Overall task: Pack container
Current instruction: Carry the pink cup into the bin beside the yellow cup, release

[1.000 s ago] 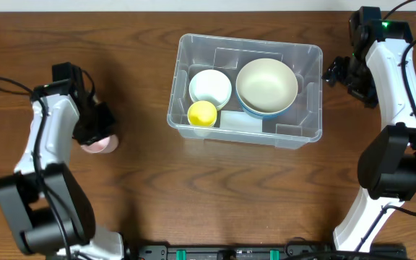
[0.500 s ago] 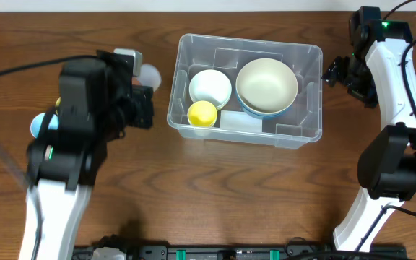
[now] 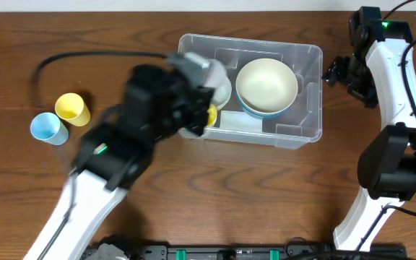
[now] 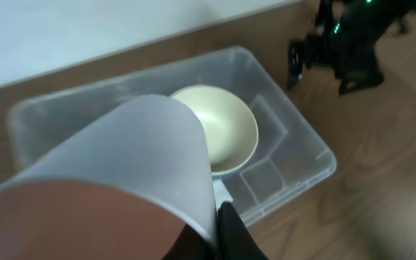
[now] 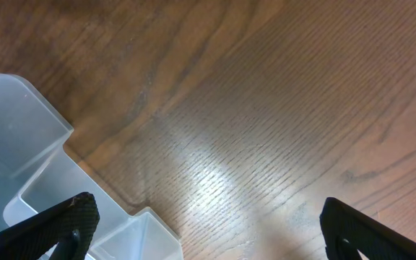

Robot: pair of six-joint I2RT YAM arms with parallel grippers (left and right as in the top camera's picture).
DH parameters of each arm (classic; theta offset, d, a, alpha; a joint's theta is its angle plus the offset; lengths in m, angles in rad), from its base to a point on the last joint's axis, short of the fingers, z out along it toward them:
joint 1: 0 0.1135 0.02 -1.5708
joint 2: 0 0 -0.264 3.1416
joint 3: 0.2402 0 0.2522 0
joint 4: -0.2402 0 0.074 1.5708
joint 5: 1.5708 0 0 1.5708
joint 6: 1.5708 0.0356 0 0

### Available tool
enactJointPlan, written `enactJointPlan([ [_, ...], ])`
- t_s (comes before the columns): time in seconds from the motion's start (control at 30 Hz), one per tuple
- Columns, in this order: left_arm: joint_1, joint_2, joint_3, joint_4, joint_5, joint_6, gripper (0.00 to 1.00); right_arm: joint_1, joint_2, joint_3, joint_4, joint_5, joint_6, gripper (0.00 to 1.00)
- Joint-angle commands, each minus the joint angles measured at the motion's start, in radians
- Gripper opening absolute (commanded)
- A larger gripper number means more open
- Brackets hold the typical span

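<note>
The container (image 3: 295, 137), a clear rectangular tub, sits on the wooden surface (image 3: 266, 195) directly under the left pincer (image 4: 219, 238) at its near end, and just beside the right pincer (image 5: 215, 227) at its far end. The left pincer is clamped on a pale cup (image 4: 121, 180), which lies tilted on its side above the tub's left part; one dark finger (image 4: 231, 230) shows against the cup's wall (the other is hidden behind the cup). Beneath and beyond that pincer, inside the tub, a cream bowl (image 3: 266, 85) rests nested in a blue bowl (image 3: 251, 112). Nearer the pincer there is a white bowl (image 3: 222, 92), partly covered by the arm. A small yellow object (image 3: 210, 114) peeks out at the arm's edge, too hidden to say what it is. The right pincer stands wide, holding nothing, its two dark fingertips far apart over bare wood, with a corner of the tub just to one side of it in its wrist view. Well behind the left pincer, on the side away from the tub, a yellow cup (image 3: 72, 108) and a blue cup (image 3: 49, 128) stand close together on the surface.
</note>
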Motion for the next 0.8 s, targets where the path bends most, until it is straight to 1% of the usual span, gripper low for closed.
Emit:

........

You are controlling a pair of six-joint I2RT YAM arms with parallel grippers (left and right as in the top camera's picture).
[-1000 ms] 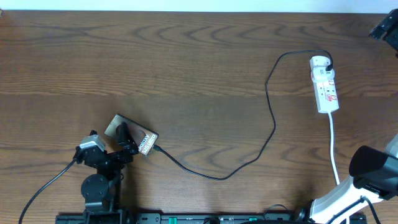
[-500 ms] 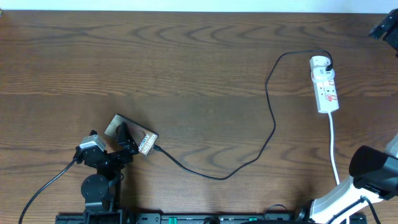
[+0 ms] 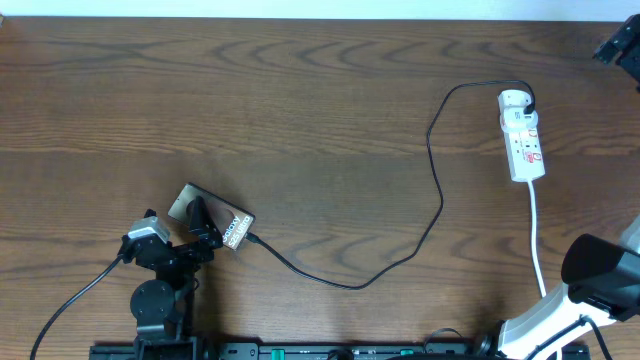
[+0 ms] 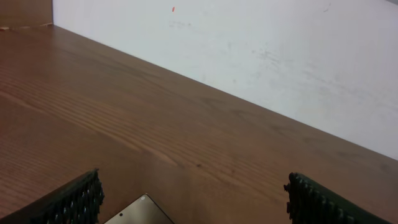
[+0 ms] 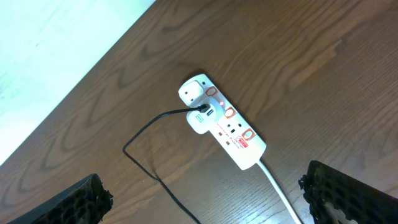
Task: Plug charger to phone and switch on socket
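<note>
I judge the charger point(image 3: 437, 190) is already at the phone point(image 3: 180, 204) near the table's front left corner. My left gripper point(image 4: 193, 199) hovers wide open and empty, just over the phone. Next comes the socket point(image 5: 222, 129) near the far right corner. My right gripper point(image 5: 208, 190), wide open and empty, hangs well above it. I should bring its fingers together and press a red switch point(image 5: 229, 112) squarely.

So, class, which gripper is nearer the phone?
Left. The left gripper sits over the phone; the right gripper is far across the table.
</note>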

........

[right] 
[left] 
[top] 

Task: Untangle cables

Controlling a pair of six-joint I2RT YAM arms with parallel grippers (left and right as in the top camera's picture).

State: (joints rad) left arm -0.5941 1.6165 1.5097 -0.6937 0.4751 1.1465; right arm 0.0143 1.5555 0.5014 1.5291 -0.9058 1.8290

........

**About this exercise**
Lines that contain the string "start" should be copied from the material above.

**Solution to this task**
- t_s (comes before the columns): time in seconds from the motion's start (control at 30 Hz), one per tuple
- Joint-angle commands, each minus the joint angles measured at the motion's start, in radians

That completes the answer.